Re: Seteuid "operation not permitted" error when using LSA for sshd

[Corinna Vinschen]

On May 29 12:41, Mark Pattie wrote:
> I have now removed Cygwin completely from the server and reinstalled.
> I am using the default service account that Cygwin creates for sshd
> (cyg_server), removed the "create a token object" permission for this
> account and configured the LSA package but have the same problem. Any
> advice on troubleshooting this issue further or any insight would be
> great.

There's nothing you can do.  I have tested this scenario and it turns
out that it's a problem with the cyglsa DLL itself, not even related
to the permissions, but a generic problem.

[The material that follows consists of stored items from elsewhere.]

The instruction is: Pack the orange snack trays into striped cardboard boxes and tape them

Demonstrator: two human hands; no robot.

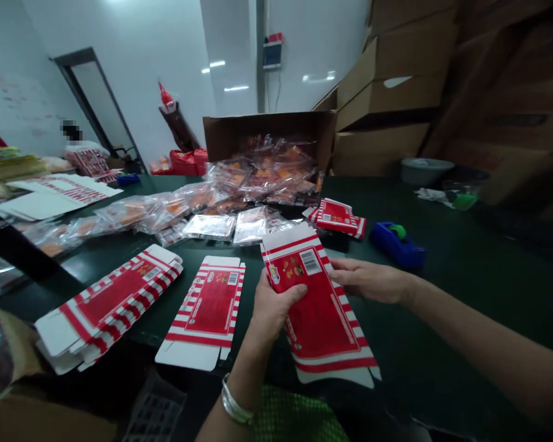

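Carton [320,307], flat and red-striped, is gripped by the left hand [271,307] above the counter [465,294]. Right hand [368,279] seems to pinch its right edge.

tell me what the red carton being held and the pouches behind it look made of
The carton: thin printed paperboard, slightly glossy; it lies flat-folded in the left hand, with white flaps and creases. The pouches: clear shiny plastic film, probably; they glare and crinkle, orange contents showing through.
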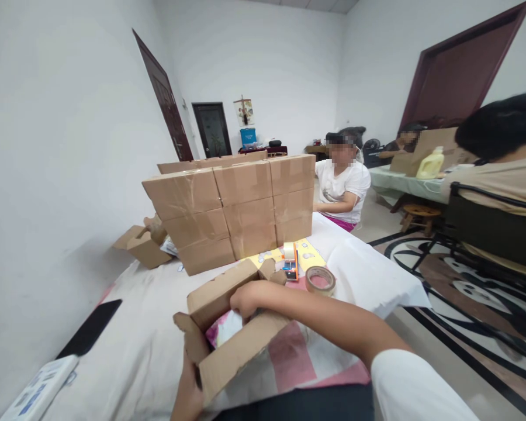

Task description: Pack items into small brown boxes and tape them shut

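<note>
An open cardboard box [241,351] with its flaps raised sits tilted at the table's near edge. My left hand [188,383] grips the box's near left corner; some of its fingers are hidden behind the cardboard. My right hand [248,298] reaches down into the box from the right, its fingers curled and their tips out of sight. Just below that hand, a pink-and-white packet [228,328] lies inside the box. Beyond the box, an orange tape dispenser [291,263] with clear tape stands beside a roll of brown tape [320,280].
A stack of taped cardboard boxes [245,204] rises behind the open box. Another open carton [146,248] lies at the left by the wall. A black flat thing [90,327] and a white box [39,389] lie near left. A person [344,184] sits across the table.
</note>
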Action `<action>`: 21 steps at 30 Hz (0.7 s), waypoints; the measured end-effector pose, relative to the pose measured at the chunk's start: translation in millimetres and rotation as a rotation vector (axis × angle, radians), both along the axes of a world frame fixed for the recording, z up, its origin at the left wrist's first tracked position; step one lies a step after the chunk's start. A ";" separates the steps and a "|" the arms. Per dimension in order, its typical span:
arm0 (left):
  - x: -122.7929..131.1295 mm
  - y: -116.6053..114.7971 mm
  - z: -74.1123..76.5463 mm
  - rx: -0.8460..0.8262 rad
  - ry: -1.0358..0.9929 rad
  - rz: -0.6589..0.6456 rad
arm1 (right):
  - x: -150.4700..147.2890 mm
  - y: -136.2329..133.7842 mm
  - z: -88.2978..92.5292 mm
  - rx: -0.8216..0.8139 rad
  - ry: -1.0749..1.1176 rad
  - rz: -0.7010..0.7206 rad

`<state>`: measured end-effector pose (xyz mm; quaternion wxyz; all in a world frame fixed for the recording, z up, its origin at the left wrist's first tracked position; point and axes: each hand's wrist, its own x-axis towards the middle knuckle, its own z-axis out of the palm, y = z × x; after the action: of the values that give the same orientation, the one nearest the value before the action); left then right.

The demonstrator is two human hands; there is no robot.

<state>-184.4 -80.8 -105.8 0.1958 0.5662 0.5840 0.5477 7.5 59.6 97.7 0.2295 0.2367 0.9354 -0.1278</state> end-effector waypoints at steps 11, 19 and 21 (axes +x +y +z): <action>6.7 -3.8 22.9 -0.021 0.031 0.026 | 7.5 -3.7 0.5 -0.012 0.006 0.023; 3.5 -3.0 11.2 -0.005 0.000 -0.028 | 13.0 -1.8 -6.9 -0.002 0.107 -0.038; 5.9 -2.8 10.1 -0.002 -0.008 -0.035 | 13.6 -2.1 -7.5 0.004 0.115 -0.040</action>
<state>-178.5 -83.6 -95.8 0.2083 0.5739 0.5737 0.5460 21.1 57.5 90.2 0.1725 0.2481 0.9423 -0.1438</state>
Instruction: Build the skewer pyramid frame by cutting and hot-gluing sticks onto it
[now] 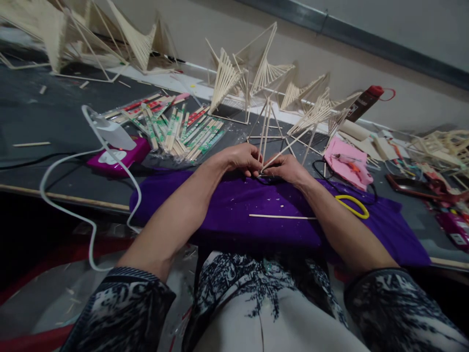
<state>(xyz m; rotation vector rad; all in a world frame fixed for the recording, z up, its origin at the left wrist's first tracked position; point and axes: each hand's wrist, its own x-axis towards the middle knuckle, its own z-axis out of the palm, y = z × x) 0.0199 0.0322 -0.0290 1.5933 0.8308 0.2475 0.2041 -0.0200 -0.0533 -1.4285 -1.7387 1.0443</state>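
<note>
My left hand (240,159) and my right hand (287,168) meet over a purple cloth (227,205), fingers pinched together at the base of a small frame of thin wooden sticks (271,134). The left fingers grip upright sticks; the right fingers pinch a slanted stick where it joins them. A loose stick (282,216) lies on the cloth below my hands.
Wrapped chopstick packs (176,129) lie at the left beside a magenta box (115,159) and a white charger with cable (110,132). Finished stick structures (252,78) line the wall. A pink glue gun (348,164), a yellow band (353,206) and clutter sit at the right.
</note>
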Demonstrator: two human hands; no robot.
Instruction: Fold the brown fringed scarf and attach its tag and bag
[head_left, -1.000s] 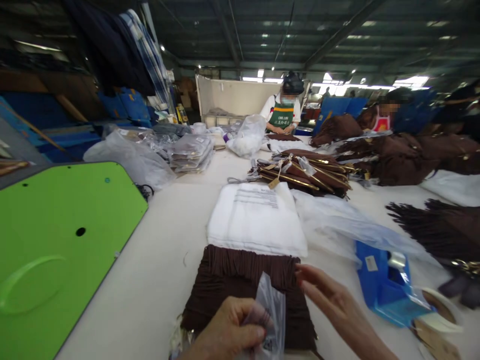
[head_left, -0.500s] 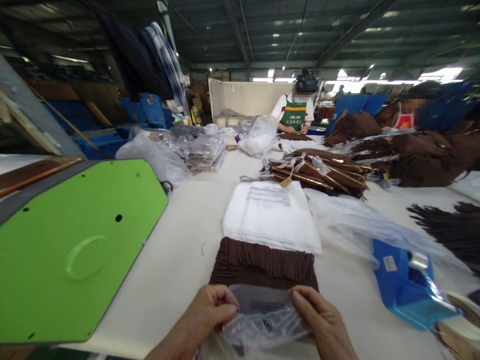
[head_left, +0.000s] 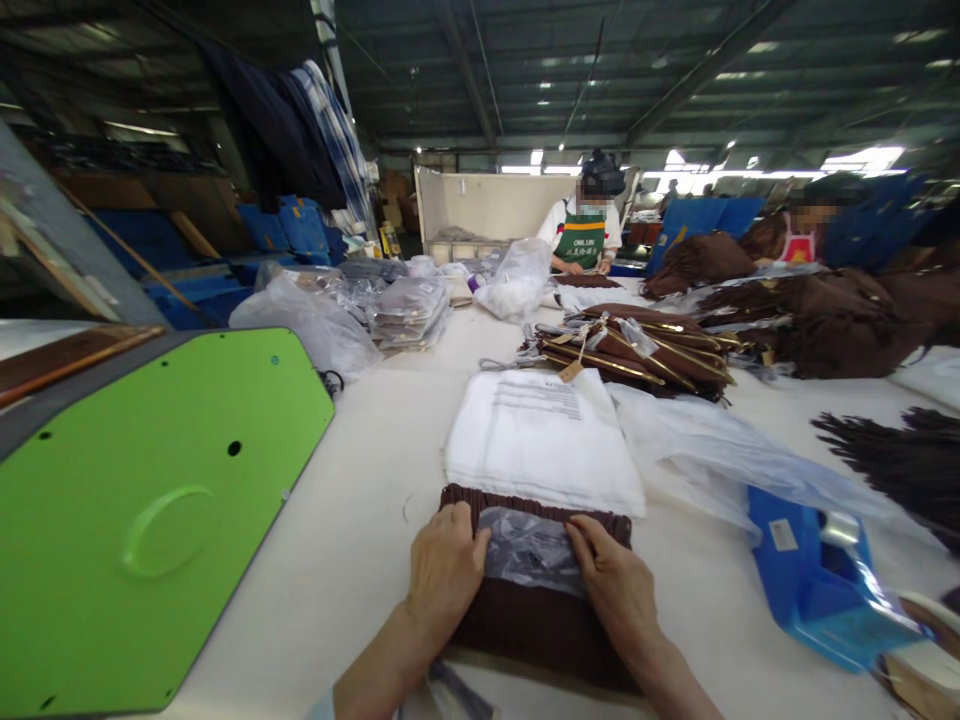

I have fixed that in CVS (tested on W7 and XP).  The next developer
snapshot (I will create one today or tomorrow) on
http://cygwin.com/snapshots/ will contain this patch.  Just rip the
cyglsa.dll file from the cygwin-inst-YYYYMMDD.tar.bz2 package, copy
it to the /bin/cyglsa directory and reboot.  This should hopefully
fix your problem.  Please report back.


Thanks,
Corinna

-- 
Corinna Vinschen                  Please, send mails regarding Cygwin to
Cygwin Project Co-Leader          cygwin AT cygwin DOT com
Red Hat

--
Problem reports:       http://cygwin.com/problems.html
FAQ:                   http://cygwin.com/faq/
Documentation:         http://cygwin.com/docs.html
Unsubscribe info:      http://cygwin.com/ml/#unsubscribe-simple

Re: Seteuid "operation not permitted" error when using LSA for sshd

[David Koppenhofer]

Corinna Vinschen <corinna-cygwin <at> cygwin.com> writes:
> 
> On May 29 12:41, Mark Pattie wrote:
> > I have now removed Cygwin completely from the server and reinstalled.
> > I am using the default service account that Cygwin creates for sshd
> > (cyg_server), removed the "create a token object" permission for this
> > account and configured the LSA package but have the same problem. Any
> > advice on troubleshooting this issue further or any insight would be
> > great.
> 
> There's nothing you can do.  I have tested this scenario and it turns
> out that it's a problem with the cyglsa DLL itself, not even related
> to the permissions, but a generic problem.
> 
> I have fixed that in CVS (tested on W7 and XP).  The next developer
> snapshot (I will create one today or tomorrow) on
> http://cygwin.com/snapshots/ will contain this patch.  Just rip the
> cyglsa.dll file from the cygwin-inst-YYYYMMDD.tar.bz2 package, copy
> it to the /bin/cyglsa directory and reboot.  This should hopefully
> fix your problem.  Please report back.
> 
> Thanks,
> Corinna
> 

Hi Corinna,

I'm trying to get Cygwin sshd working with public key authentication on a Server
2008R2 box.  I don't have the "create a token object" permission either, so
followed the information in this thread to try to get LSA working:
I ran the /usr/bin/cyglsa-config script, downloaded the
cygwin-inst-20120530.tar.bz2 snapshot, and extracted the cyglsa64.dll file to
/bin/cyglsa/

I rebooted the server, made sure the sshd service was running, but I still
receive the "sshd: PID 3064: fatal: seteuid 1000: Operation not permitted" error.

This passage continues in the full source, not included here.